▶ _ASSIGNED TASK_
Pictures must not appear in the copy. Restate exactly the lines below from the one with "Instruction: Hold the" through the one with "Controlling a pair", inclusive.

### SUPPLIED DATA

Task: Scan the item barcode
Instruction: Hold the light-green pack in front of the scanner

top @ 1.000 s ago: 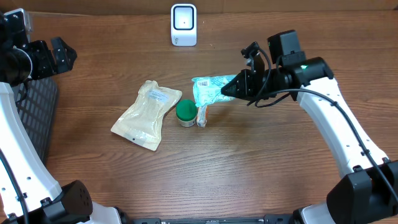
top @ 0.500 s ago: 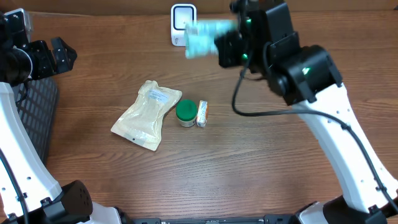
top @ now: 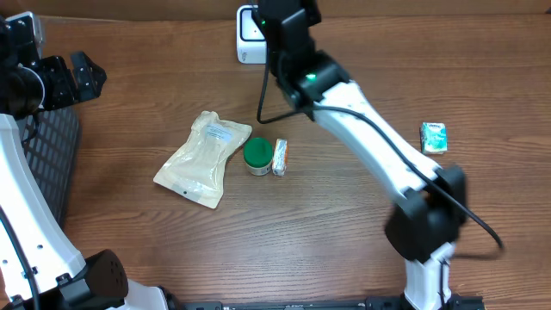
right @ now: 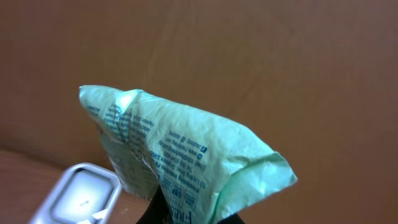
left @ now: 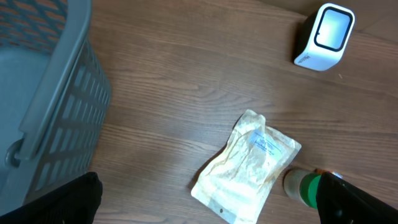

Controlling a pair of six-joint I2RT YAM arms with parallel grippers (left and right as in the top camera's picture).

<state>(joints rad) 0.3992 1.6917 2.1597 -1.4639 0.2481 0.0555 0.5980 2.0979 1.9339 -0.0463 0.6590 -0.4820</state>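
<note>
A crumpled pale-green packet (right: 180,155) with blue print fills the right wrist view, and my right gripper (right: 186,214) is shut on its lower end. The white scanner (right: 78,196) sits just below and left of the packet. From overhead, the right arm (top: 344,95) reaches across to the scanner (top: 248,39) at the table's back edge and hides the packet. My left gripper (top: 82,73) hangs open at the far left, holding nothing. Its dark fingers (left: 68,199) frame the bottom of the left wrist view.
A beige pouch (top: 204,159), a green-lidded jar (top: 257,156) and a small wrapped bar (top: 280,158) lie mid-table. A small green pack (top: 434,137) rests at the right. A grey basket (left: 43,93) stands at the left edge.
The right arm lifted the green packet off the table and swung it left and back to the scanner. The small green pack at the right came into view. The left arm stayed still.
</note>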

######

▶ _REPLY_
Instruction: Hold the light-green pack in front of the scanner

top @ 1.000 s ago: 
top @ 0.500 s ago: 
top @ now: 
right @ now: 
left @ now: 

Controlling a pair of six-joint I2RT YAM arms with parallel grippers (left and right as in the top camera's picture).

Nothing else is needed to complete this exercise.